I indexed 669 GB of my GoPro videos using my M1 Max computer and local ML models
Post format and access
- Several commenters say this should have been a “Show HN” and note difficulty editing the title.
- One person reports the main site briefly returning Cloudflare errors; an archive link is shared, later the site works again.
Use cases and extensions
- Many are excited about local, open pipelines for organizing large personal media collections (videos, photos, documents).
- A recurring question: could the same approach be used to index porn collections; people discuss model safety filters, abliterated models, LoRA finetuning, and how easy it is to bypass content restrictions with multi-turn prompting.
- Others focus on family content: hopes for automatic “memories” and year-in-review compilations, combining photos, videos, and music.
Technical pipeline and models
- Core flow (as discussed): extract scenes at ~1 fps, downscale frames (e.g., 720p), run face/object/text detection, transcription (Whisper), and visual description (Qwen2.5-VL variants).

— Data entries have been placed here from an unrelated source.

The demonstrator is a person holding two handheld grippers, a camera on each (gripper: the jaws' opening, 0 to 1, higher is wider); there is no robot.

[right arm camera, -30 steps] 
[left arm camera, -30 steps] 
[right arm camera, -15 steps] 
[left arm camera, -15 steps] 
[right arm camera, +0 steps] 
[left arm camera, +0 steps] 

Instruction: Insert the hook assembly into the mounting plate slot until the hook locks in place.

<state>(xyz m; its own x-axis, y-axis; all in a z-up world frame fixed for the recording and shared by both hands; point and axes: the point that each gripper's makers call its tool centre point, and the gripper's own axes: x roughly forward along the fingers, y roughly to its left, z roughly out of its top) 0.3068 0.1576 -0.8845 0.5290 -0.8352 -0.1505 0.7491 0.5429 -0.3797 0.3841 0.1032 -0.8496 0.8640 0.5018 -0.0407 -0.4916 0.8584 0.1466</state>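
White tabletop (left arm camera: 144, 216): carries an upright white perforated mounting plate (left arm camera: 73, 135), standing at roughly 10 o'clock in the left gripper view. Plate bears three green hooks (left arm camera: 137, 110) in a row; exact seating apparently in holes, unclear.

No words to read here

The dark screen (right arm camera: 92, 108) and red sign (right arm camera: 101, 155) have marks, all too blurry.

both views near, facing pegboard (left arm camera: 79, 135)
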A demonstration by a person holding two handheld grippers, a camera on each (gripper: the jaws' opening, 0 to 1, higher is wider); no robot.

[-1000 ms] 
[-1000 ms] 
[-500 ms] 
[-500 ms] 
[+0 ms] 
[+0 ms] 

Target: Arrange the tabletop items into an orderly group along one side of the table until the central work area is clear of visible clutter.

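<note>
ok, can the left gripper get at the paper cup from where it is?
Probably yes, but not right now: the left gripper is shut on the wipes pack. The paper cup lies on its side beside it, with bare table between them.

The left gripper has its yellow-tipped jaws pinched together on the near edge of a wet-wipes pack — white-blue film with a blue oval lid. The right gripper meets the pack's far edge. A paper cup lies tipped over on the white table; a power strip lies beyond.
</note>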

- Outputs go into a vector DB plus SQL for semantic search, RAG, and querying by text, screenshot, or audio.
- One user notes Whisper can hallucinate when fed non-speech (e.g., moaning, slapping); another suggests Parakeet-style models that filter non-voice sounds.
- Some want true video-clip embeddings, not just frame-level, to better capture actions.
Hardware performance and acceleration
- Discussion compares M1 Max to 11th gen i9 and Snapdragon X Elite: similar CPU scores, but Apple’s unified memory and bandwidth (and local “AI accelerator”) are seen as major advantages for these workloads.
- RTX GPUs (e.g., 3060, 5090) are expected to be significantly faster than M1 Max for indexing.
- People suggest pay-as-you-go GPU providers (Runpod, vast.ai) to speed up large jobs while keeping models local-ish.
Existing tools and integration
- DaVinci Resolve Studio and Adobe Premiere are mentioned as having built-in or cloud-based AI indexing; DaVinci’s AI runs locally but reportedly lacks full face tagging.
- Third-party tools like Jumper, Immich, and other local video-indexing projects are suggested, some with NLE integrations and APIs.
- There’s interest in containerized GPU access on Apple Silicon (podman + Mesa, vLLM-metal via Docker).
Skepticism, usability, and alternatives
- Some question the example highlight reels as underwhelming given the volume of footage, wondering if the tech is mature enough.
- A contrasting “simple” workflow is proposed: use GoPro’s built-in “HiLight Tag” while recording, then manually cut those marked segments later.
- Others argue that while manual tagging is simpler, the ML pipeline enables retroactive search, multi-modal queries, and broader use cases beyond highlights.